La biografía de Giuseppe Fiori pasa por canónica, y es un modelo de rigor documental y concisión expositiva. Fiori contiene la admiración por el ilustre paisano y su lucha, y va intercalando con buen sentido jugosos fragmentos de correspondencia propia y testimonios ajenos, de modo que el retrato del personaje nazca de su propia voz o la de sus allegados. Alterna Fiori el plano humano con el político pero concediendo prioridad al segundo. Como habría querido su biografiado, que queda como un combatiente del ideal abstracto -el propio estilo de Gramsci es de una aridez técnica muy de escuela, opuesto a la fanfarria fascista hasta en la sintaxis-, solo matizado por las dolientes cartas de amor a su remota Julia. Quizá el lector habría preferido menos prolijidad en lo tocante a la cronología del PCI y mayor contexto general. El autor evita casi con higiene marxista el apunte psicológico o sentimental; pero es Fiori, no Montanelli. La traducción, ¡de Solé Tura!, es impecable.

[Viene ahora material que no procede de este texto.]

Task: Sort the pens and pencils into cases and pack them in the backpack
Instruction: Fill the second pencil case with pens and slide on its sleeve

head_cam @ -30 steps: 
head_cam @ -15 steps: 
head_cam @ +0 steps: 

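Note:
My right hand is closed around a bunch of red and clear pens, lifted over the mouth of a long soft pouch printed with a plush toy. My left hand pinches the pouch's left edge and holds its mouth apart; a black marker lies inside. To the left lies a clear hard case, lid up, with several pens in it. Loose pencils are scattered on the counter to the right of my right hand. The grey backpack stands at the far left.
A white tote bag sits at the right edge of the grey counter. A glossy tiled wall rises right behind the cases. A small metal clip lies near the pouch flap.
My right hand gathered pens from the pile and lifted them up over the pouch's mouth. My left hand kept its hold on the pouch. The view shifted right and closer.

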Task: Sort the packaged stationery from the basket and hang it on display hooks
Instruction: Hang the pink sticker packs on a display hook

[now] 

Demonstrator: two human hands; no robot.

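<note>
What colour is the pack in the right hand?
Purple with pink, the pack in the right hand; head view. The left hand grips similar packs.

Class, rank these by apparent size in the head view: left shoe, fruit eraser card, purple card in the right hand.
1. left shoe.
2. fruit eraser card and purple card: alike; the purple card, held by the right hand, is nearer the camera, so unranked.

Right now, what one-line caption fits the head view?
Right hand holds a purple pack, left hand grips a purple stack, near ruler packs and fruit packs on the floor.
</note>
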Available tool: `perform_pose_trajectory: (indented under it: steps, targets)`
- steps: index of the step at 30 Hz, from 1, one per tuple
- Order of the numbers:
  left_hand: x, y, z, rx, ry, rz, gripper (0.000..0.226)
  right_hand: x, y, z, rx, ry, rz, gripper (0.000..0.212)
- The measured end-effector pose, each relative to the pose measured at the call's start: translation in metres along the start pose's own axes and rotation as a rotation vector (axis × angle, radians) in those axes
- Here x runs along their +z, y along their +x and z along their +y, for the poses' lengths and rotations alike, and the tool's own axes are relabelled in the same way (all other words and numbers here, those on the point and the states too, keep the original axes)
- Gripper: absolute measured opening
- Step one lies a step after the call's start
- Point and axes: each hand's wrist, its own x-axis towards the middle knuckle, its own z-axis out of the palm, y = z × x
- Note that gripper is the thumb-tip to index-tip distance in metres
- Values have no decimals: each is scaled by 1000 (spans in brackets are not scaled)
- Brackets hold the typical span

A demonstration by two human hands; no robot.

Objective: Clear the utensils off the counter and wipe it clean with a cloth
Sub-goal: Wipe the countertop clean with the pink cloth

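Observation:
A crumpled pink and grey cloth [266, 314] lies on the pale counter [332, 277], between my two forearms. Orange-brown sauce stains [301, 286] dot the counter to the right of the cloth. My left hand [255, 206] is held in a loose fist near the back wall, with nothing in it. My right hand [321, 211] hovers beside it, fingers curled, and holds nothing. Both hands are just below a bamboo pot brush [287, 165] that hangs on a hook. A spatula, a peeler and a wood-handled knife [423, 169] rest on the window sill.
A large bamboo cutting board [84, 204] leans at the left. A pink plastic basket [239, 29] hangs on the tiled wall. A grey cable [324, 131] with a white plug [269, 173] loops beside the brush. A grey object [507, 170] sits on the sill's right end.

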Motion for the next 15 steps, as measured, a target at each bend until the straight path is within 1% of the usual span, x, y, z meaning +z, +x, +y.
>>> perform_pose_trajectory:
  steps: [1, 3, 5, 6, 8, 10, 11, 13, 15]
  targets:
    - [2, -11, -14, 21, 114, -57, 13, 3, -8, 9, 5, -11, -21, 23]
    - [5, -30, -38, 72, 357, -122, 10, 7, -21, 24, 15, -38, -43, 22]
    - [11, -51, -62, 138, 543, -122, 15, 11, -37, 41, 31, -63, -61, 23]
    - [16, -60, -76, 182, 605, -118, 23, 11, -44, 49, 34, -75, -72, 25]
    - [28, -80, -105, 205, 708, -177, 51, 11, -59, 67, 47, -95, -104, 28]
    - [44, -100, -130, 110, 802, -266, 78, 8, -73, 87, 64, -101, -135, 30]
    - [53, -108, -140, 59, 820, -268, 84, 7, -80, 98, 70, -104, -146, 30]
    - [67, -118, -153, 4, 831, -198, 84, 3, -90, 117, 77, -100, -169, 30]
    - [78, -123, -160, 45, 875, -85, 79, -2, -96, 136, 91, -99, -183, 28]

Antonio Gramsci actualizó a Maquiavelo (el Príncipe es ahora el Partido) y reinterpretó a Lenin con un enfoque propio. Corrigió el determinismo mecanicista de Marx con el idealismo de Benedetto Croce: es el hombre, y no las fuerzas ciegas de la economía, el que hace la historia.



En Rusia había bastado con una guerra convencional de maniobras para que triunfase la revolución proletaria; pero en lugares donde el Estado burgués es fuerte, lo primero es ofrecer una hegemonía cultural a las clases explotadas mediante una paciente guerra de posiciones y propaganda (Gramsci fue ante todo periodista), buscando alianzas de clase y evitando el sectarismo que divide las fuerzas, aunque se caiga en contradicciones. ¿Les suena?